━━ Records provided
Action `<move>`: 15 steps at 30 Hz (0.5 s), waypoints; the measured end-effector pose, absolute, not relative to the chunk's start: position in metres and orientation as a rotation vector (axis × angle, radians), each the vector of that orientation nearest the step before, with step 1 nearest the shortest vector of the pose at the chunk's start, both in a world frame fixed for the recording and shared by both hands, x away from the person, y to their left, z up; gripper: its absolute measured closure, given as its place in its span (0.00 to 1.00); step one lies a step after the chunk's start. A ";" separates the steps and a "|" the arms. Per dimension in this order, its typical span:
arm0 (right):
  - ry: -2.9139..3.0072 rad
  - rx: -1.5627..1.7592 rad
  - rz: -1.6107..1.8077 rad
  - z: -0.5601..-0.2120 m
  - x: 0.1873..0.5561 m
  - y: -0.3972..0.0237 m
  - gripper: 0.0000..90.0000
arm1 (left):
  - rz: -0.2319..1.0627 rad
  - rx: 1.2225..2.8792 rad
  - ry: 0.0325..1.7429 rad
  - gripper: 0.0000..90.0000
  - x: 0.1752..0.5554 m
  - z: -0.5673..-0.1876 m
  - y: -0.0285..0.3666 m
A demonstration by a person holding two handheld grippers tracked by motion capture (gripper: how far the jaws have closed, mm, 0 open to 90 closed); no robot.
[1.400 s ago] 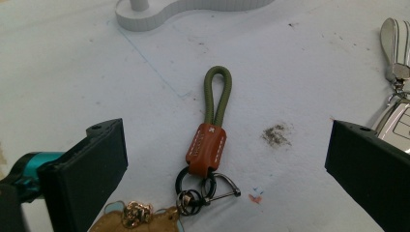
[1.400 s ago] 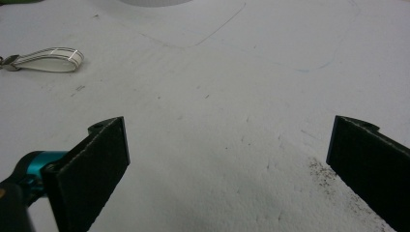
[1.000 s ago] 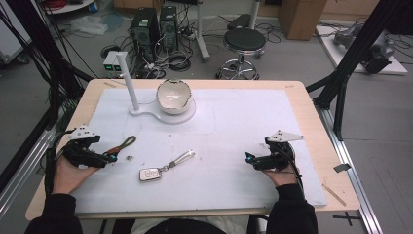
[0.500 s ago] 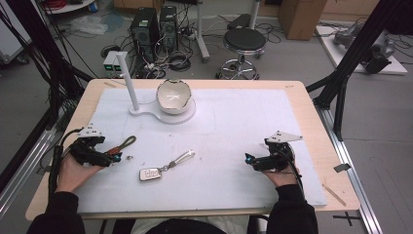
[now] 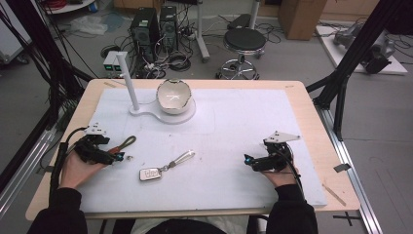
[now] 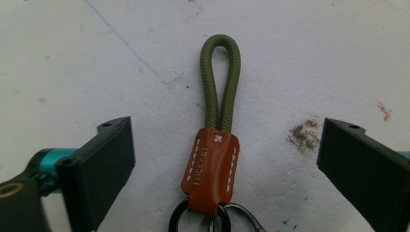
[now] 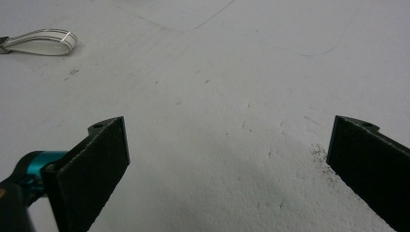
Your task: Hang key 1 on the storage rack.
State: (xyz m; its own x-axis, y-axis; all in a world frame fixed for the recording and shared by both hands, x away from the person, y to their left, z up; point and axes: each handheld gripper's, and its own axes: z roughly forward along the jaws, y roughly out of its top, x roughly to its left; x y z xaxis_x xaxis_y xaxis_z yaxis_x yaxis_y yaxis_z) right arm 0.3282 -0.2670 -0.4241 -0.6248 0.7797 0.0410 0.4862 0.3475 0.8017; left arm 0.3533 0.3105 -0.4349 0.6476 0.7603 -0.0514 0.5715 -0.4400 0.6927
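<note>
My left jaws (image 6: 222,159) stand wide and have just been closing a little, with the key strap (image 6: 215,145) lying between them on the white surface (image 5: 234,126), near its left edge; the pads do not touch it yet. My right jaws (image 7: 227,164) are open over bare surface, holding nothing. If I close too high, I think the pads would catch only the thin green cord loop (image 6: 221,82), which is round and springy and could roll out. Too low, and I would meet the metal rings (image 6: 212,220), hard and smooth, likely to slip or swing. The brown leather tab (image 6: 211,169) is flat, stitched in white and slightly padded, the surest part to squeeze. The surface looks soft and matte, so a jaw pressed down might drag on it. The car key (image 5: 150,174) with its pale strap lies well apart.
</note>
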 end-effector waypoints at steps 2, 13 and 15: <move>2.269 1.118 1.160 -0.424 0.328 -0.267 0.01 | 0.344 2.191 1.026 0.11 0.354 -0.436 0.310; 2.252 1.129 1.159 -0.424 0.328 -0.269 0.00 | 0.329 2.223 1.003 0.34 0.353 -0.435 0.309; 2.251 1.127 1.158 -0.423 0.328 -0.269 0.00 | 0.349 2.226 1.004 0.41 0.352 -0.434 0.308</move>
State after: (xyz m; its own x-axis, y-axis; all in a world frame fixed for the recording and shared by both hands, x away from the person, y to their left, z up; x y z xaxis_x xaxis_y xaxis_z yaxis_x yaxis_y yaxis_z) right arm 0.3280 -0.2690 -0.4235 -0.6123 0.7899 0.0341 0.4869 0.3427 0.8034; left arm 0.3515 0.3080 -0.4344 0.6694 0.7424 -0.0271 0.5657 -0.4858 0.6663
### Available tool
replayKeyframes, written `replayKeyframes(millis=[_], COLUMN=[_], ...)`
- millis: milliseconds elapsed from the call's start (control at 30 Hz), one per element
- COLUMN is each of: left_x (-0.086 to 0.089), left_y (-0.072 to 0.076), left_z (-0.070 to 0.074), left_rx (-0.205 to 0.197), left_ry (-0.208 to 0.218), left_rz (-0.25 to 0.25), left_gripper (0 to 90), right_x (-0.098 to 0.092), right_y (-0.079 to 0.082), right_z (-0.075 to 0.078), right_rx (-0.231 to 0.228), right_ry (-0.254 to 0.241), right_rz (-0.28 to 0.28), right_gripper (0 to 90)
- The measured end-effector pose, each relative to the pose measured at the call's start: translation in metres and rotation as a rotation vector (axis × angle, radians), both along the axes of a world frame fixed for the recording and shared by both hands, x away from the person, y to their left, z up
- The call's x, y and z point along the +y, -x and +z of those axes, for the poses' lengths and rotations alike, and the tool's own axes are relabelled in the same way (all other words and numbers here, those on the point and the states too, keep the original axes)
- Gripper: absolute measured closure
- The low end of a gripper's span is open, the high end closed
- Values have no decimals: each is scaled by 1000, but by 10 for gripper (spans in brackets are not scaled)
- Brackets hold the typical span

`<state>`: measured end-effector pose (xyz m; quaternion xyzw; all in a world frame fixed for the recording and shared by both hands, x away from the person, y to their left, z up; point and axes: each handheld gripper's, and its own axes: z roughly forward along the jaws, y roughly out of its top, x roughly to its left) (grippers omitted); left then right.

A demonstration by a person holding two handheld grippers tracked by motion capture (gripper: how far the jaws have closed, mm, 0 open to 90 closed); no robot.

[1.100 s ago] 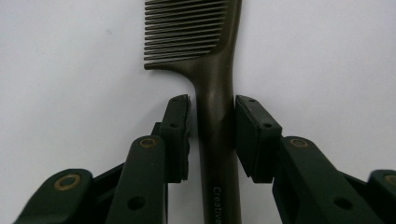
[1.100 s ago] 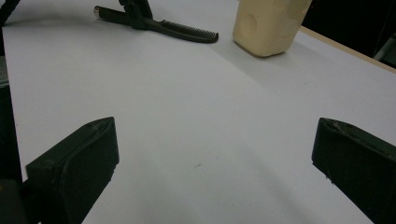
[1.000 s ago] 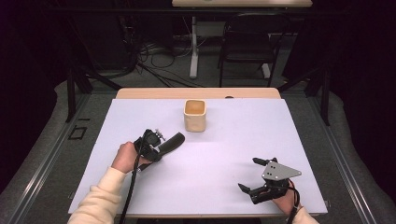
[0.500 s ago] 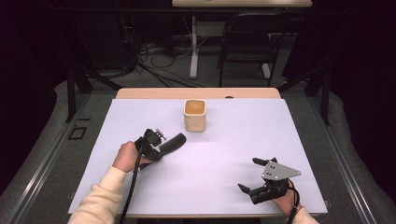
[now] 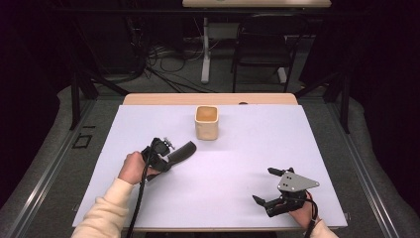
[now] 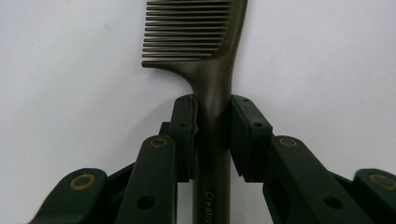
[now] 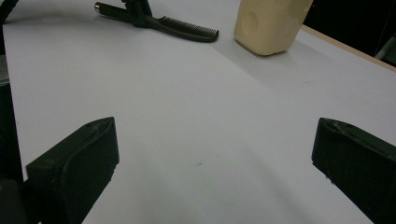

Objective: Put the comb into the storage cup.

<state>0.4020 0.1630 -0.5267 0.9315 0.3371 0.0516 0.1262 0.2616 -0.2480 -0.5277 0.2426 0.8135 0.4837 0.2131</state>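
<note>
**Comb in left claw, teeth end aimed toward the cup**

Left gripper: the jaws have just been closing, and they now stand clamped on the handle of a dark comb. In the left gripper view both pads press the handle from either side, just below the point where it widens into the toothed part. The handle runs on back between the jaws toward the camera, with some printed lettering on it that is cut off by the frame edge.

Long axis: the comb continues straight out along the gripper's own line, teeth end leading. In the high view the left gripper sits left of table centre and the comb projects from it up and to the right. Whether the comb rests on the white table or is held just off it I cannot tell.

Outward along that line: a cream cup stands upright, mouth open upward, near the comb tip but apart from it. Judgement: if the comb is bound for the cup, the move is a short carry further along the same line, then tipping the comb to vertical over the mouth.

Right gripper: jaws wide apart, nothing between them, at the near right of the table, well apart from both comb and cup. The left hand is plainly the nearer.
</note>
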Motion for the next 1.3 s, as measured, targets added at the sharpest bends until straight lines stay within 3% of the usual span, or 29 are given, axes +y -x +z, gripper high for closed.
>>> replayKeyframes(millis=[1300], left_x=[20], left_y=[20], left_z=[21], left_rx=[-91], left_ry=[177], left_rz=[1], left_gripper=[721], right_x=[0], right_y=[0], right_z=[-1], right_rx=[2], right_ry=[2], right_rz=[-6], right_gripper=[3])
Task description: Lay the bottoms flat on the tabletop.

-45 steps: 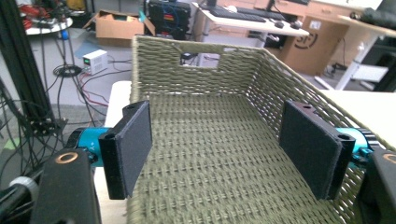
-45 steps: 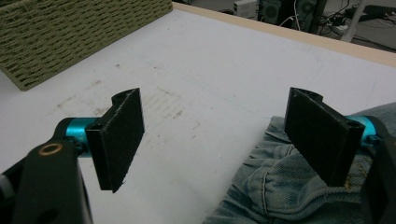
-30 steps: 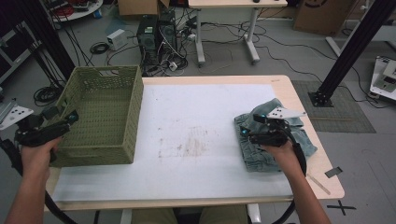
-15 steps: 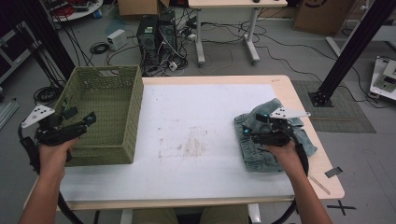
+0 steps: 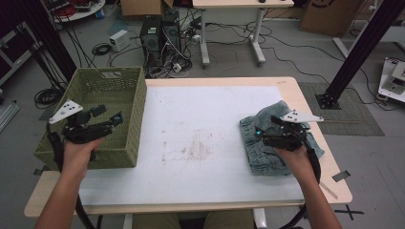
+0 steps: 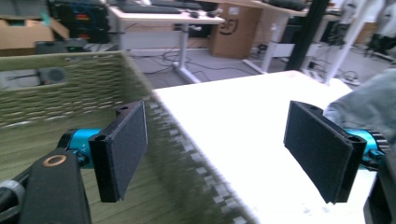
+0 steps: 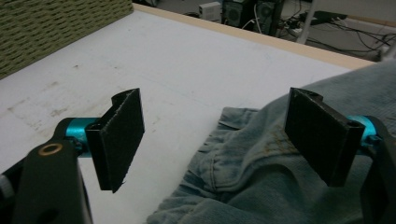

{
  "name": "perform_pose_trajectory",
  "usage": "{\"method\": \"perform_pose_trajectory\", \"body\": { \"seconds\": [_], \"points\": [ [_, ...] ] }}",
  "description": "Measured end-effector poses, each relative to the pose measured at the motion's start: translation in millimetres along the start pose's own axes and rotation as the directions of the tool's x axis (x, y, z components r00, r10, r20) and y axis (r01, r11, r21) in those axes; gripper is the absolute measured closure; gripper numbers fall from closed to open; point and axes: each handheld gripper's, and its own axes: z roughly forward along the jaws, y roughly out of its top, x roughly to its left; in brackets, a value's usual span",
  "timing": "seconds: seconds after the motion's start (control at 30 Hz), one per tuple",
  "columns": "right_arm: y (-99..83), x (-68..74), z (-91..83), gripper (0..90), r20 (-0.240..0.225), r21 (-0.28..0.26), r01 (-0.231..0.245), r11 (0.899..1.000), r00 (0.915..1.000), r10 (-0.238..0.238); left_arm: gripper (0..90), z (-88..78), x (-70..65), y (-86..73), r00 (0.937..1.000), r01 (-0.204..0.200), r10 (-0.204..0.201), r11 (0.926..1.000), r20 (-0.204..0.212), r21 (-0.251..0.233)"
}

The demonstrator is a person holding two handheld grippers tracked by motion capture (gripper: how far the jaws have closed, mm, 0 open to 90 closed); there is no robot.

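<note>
The denim garment (image 5: pixel 267 143) lies crumpled at the counter's (image 5: pixel 205 119) right side. My right claw (image 7: pixel 215 135) hovers over it, jaws wide apart, gripping nothing. My left claw (image 6: pixel 224 149) gapes empty above the green basket (image 5: pixel 124 102).

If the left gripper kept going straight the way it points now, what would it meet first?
Probably the green basket's right wall: in the left gripper view the left gripper has its open jaws straddling that rim, pointing across the white table toward the jeans. Depth is unclear; it might clear the rim.
</note>
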Motion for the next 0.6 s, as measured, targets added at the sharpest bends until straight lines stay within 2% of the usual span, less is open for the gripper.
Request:
{"method": "perform_pose_trajectory", "body": {
  "seconds": [0.1,0.2,0.33,0.47,0.6],
  "points": [
    [0.1,-5.3,-5.7,20.7,0.003,-0.003,-0.006,1.0,1.0,0.006,21.5,14.1,-12.4,-0.1,0.9996,-0.008,0.007,0.9999,0.026,0.008],
    [0.9,-10.6,-11.7,20.7,0.035,0.0,-0.002,1.0,0.9994,0.002,21.5,27.5,-25.8,-0.1,0.9984,-0.009,0.009,1.0,0.055,0.001],
    [-0.5,-18.5,-17.9,20.8,0.083,0.012,-0.003,1.0,0.9966,0.002,21.5,44.1,-43.3,-1.2,0.9947,-0.036,0.035,0.9993,0.096,0.011],
    [-5.5,-24.6,-17.4,20.8,0.154,0.054,0.008,0.999,0.988,-0.016,21.5,57.7,-59.6,-5.7,0.9884,-0.092,0.088,0.9955,0.124,0.026],
    [-13.4,-31.0,-7.0,20.8,0.188,0.116,-0.014,0.993,0.9822,-0.008,21.8,68.9,-71.9,-12.4,0.9828,-0.109,0.104,0.9937,0.153,0.026]
  ]
}}
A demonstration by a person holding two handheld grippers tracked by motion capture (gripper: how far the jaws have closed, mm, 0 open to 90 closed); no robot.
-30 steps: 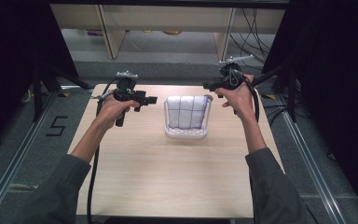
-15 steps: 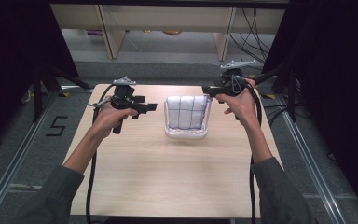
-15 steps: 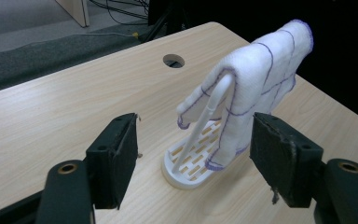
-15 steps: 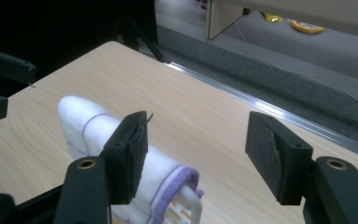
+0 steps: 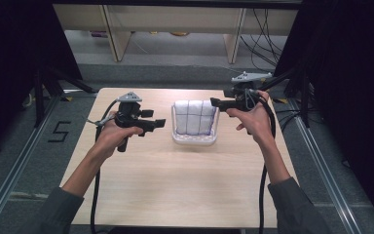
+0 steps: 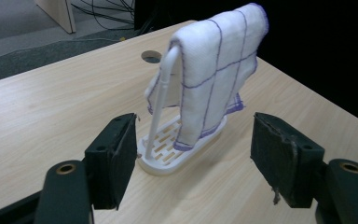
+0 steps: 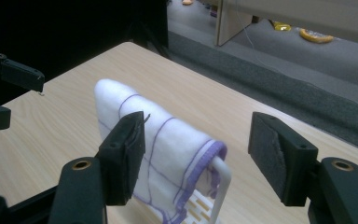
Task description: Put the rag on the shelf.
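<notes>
While both jaws gape | floor marking reads "5" | cloth unlabelled

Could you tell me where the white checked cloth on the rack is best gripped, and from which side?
Probably the cloth at its top fold, where it drapes over the rack rail: pinch the two end corners, one claw from each open side, since both hanging ends stick out past the frame.
</notes>
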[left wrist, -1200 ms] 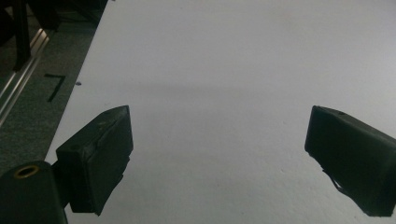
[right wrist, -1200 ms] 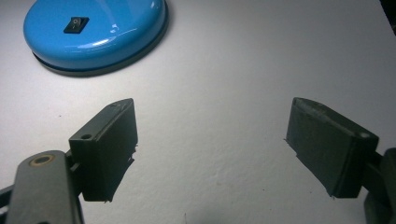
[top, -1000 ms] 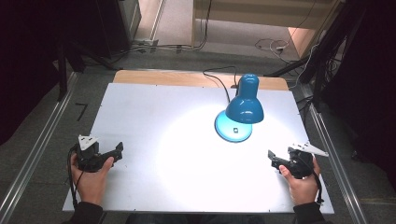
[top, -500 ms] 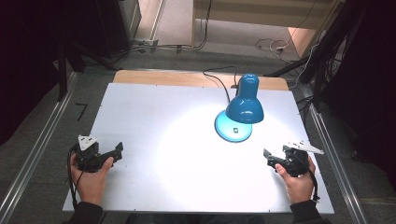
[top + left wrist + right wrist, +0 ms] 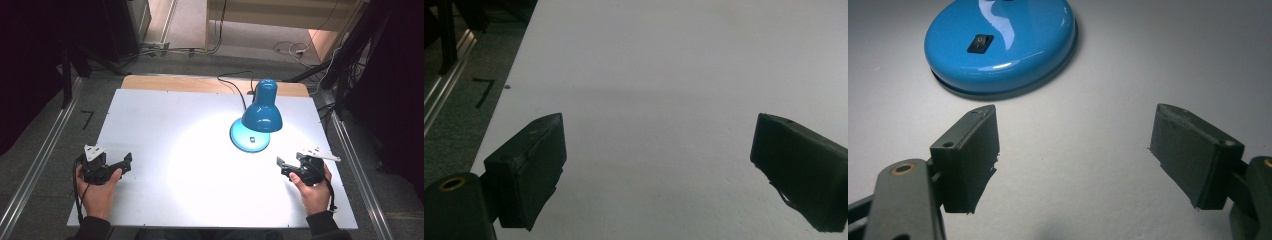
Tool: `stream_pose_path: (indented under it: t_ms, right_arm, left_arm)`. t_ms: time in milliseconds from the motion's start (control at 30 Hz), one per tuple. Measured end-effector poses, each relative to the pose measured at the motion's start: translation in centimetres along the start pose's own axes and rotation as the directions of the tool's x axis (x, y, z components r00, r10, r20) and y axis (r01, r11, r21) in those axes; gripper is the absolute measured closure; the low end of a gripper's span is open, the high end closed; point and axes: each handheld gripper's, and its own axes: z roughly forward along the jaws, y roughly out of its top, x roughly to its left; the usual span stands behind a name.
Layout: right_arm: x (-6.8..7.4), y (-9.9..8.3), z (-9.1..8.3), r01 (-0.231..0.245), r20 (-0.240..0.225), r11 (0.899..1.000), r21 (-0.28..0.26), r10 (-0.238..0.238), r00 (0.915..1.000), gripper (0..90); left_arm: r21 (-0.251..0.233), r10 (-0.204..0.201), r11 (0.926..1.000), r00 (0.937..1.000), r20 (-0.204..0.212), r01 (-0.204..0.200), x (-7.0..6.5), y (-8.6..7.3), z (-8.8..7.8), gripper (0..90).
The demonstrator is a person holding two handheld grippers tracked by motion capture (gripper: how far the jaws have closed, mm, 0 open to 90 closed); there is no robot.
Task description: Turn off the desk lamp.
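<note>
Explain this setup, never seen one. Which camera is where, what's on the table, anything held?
No robot here: a person holds hand-operated tongs in each hand. The high view looks down on the white table, with the left tongs and right tongs near its front edge. The other two cameras ride on the tongs and look along their black jaws. On the table stands a lit blue desk lamp; the right gripper view shows its round base and black switch just ahead. Both tongs are open and hold nothing.

White table (image 5: pixel 165 125); grey floor (image 5: pixel 50 150), black "7" mark (image 5: pixel 87 119); cables (image 5: pixel 287 49) beyond.
</note>
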Motion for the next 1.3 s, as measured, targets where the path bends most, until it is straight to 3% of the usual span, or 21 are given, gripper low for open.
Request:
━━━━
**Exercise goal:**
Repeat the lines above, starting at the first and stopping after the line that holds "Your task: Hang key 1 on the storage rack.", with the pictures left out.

**Solution for this problem:**
Action `<move>`: 15 steps at 30 Hz (0.5 s), waypoints; the measured end-effector pose, absolute, not relative to the chunk's start: position in metres and orientation as a rotation vector (axis × angle, radians), each the vector of that orientation nearest the step before, with step 1 nearest the shortest vector of the pose at the chunk's start, both in a world frame fixed for the recording and shared by both hands, x away from the person, y to their left, z up; gripper: its absolute measured closure, given as its place in its span (0.00 to 1.00); step one lies a step after the chunk's start. A ";" separates the steps and a "|" the arms. Per dimension in this order, its typical span:
arm0 (right):
  - ry: -2.9139..3.0072 rad
  - rx: -1.5627..1.7592 rad
  - rz: -1.6107..1.8077 rad
  - z: -0.5601..-0.2120 m
  - x: 0.1873..0.5561 m
  - y: -0.3972..0.0237 m
  - gripper: 0.0000..90.0000
arm1 (left):
  - rz: -0.2319..1.0627 rad
  - rx: 1.2225..2.8792 rad
  - ry: 0.0325..1.7429 rad
  - gripper: 0.0000..90.0000
  - x: 0.1752..0.5554 m
  - z: -0.5673..-0.1876 m
  - y: -0.0285..0.3666 m
A demonstration by a person holding two handheld grippers tracked by motion capture (gripper: how far the jaws have closed, mm, 0 open to 90 closed); no robot.
[1.400 s ago] 
[1.400 s ago] 
[1.000 s ago] 
[0.500 s ago] 
[now] 
[now] 
[now] 
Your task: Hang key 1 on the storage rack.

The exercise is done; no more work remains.